#### Source material
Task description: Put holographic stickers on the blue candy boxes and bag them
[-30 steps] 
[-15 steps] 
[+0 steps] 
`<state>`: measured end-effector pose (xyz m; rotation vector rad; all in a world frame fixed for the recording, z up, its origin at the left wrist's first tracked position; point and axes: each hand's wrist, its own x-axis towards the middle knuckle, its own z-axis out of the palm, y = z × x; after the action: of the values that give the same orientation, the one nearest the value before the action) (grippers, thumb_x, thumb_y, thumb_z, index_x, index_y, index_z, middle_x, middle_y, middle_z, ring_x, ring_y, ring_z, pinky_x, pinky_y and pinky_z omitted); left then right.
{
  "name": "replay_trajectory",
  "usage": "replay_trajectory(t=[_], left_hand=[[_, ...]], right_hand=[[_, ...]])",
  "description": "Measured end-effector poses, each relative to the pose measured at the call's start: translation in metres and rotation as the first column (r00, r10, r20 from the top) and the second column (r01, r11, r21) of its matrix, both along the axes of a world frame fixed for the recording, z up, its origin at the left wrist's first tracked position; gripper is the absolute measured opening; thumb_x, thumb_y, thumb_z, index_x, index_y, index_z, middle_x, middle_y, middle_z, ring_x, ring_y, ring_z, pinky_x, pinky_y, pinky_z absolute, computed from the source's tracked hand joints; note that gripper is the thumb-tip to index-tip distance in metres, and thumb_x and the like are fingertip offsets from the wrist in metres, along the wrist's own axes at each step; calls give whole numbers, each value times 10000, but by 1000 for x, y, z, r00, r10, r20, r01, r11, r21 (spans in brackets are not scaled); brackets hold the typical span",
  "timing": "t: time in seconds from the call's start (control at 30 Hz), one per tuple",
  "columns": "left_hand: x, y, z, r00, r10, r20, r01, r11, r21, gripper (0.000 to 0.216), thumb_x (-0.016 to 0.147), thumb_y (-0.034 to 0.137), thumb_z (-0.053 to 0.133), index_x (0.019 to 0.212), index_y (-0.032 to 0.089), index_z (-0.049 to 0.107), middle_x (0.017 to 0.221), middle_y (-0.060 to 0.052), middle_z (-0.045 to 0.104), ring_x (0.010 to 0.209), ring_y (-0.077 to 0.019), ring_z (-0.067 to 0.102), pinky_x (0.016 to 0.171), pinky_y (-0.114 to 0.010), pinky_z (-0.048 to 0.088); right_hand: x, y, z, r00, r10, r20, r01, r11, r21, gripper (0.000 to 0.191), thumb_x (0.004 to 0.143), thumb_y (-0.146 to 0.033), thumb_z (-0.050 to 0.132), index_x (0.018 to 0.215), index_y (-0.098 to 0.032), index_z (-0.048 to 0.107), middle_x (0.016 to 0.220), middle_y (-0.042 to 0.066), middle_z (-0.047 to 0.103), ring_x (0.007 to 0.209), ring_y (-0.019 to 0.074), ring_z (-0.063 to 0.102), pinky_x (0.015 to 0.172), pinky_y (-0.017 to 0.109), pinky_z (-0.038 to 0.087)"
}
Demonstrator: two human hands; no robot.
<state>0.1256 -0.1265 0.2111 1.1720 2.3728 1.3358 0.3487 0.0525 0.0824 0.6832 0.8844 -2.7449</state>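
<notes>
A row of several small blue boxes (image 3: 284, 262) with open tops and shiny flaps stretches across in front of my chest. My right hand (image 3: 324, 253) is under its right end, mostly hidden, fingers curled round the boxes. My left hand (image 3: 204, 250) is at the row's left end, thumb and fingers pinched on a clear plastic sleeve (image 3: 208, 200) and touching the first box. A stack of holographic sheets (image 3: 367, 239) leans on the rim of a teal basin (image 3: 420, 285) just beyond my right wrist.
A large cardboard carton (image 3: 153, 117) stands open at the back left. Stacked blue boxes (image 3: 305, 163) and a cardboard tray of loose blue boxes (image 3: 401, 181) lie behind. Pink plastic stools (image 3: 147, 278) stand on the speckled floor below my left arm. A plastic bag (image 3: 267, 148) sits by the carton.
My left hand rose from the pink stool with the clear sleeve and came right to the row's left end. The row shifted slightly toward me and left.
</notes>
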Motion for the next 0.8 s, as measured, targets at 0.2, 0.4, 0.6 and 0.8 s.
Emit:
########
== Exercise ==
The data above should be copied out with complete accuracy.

== Solution for this task ==
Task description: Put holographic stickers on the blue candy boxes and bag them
[-30 steps] 
[-15 steps] 
[+0 steps] 
`<state>`: measured end-effector pose (xyz m; rotation vector rad; all in a world frame fixed for the recording, z up, its origin at the left wrist's first tracked position; point and axes: each hand's wrist, its own x-axis towards the middle knuckle, its own z-axis out of the palm, y = z × x; after the action: of the values that give the same orientation, the one nearest the value before the action) (grippers, thumb_x, thumb_y, thumb_z, index_x, index_y, index_z, middle_x, middle_y, middle_z, ring_x, ring_y, ring_z, pinky_x, pinky_y and pinky_z omitted); left then right.
{
  "name": "replay_trajectory",
  "usage": "replay_trajectory(t=[_], left_hand=[[_, ...]], right_hand=[[_, ...]])",
  "description": "Measured end-effector poses, each relative to the pose measured at the call's start: translation in metres and rotation as the first column (r00, r10, r20 from the top) and the second column (r01, r11, r21) of its matrix, both along the axes of a world frame fixed for the recording, z up, its origin at the left wrist's first tracked position; gripper is the absolute measured opening; thumb_x, thumb_y, thumb_z, index_x, index_y, index_z, middle_x, middle_y, middle_z, ring_x, ring_y, ring_z, pinky_x, pinky_y, pinky_z absolute, computed from the source's tracked hand joints; note that gripper is the thumb-tip to index-tip distance in metres, and thumb_x and the like are fingertip offsets from the wrist in metres, along the wrist's own axes at each step; calls give whole numbers, each value times 10000, but by 1000 for x, y, z, r00, r10, r20, r01, r11, r21 (spans in brackets are not scaled); brackets hold the typical span",
  "timing": "t: time in seconds from the call's start (control at 30 Hz), one per tuple",
  "columns": "left_hand: x, y, z, r00, r10, r20, r01, r11, r21, gripper (0.000 to 0.216), thumb_x (-0.016 to 0.147), thumb_y (-0.034 to 0.137), thumb_z (-0.053 to 0.133), index_x (0.019 to 0.212), index_y (-0.032 to 0.089), index_z (-0.049 to 0.107), middle_x (0.017 to 0.221), middle_y (-0.060 to 0.052), middle_z (-0.045 to 0.104), ring_x (0.010 to 0.209), ring_y (-0.077 to 0.019), ring_z (-0.067 to 0.102), pinky_x (0.016 to 0.171), pinky_y (-0.114 to 0.010), pinky_z (-0.048 to 0.088); right_hand: x, y, z, r00, r10, r20, r01, r11, r21, gripper (0.000 to 0.191), thumb_x (0.004 to 0.143), thumb_y (-0.146 to 0.033), thumb_z (-0.050 to 0.132), index_x (0.018 to 0.215), index_y (-0.098 to 0.032), index_z (-0.048 to 0.107), middle_x (0.016 to 0.220), middle_y (-0.042 to 0.066), middle_z (-0.047 to 0.103), ring_x (0.007 to 0.209), ring_y (-0.019 to 0.074), ring_z (-0.063 to 0.102), pinky_x (0.015 to 0.172), pinky_y (-0.017 to 0.109), pinky_z (-0.038 to 0.087)"
}
Demonstrator: two human hands; no robot.
<state>0.1256 -0.1265 0.2111 1.1720 2.3728 1.3358 0.3487 0.0525 0.0824 0.6832 0.8844 -2.7449</state>
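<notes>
A row of several small blue boxes (image 3: 284, 262) with open tops and shiny flaps stretches across in front of my chest. My right hand (image 3: 324, 253) is under its right end, mostly hidden, fingers curled round the boxes. My left hand (image 3: 204, 250) is at the row's left end, thumb and fingers pinched on a clear plastic sleeve (image 3: 208, 200) and touching the first box. A stack of holographic sheets (image 3: 367, 239) leans on the rim of a teal basin (image 3: 420, 285) just beyond my right wrist.
A large cardboard carton (image 3: 153, 117) stands open at the back left. Stacked blue boxes (image 3: 305, 163) and a cardboard tray of loose blue boxes (image 3: 401, 181) lie behind. Pink plastic stools (image 3: 147, 278) stand on the speckled floor below my left arm. A plastic bag (image 3: 267, 148) sits by the carton.
My left hand rose from the pink stool with the clear sleeve and came right to the row's left end. The row shifted slightly toward me and left.
</notes>
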Motion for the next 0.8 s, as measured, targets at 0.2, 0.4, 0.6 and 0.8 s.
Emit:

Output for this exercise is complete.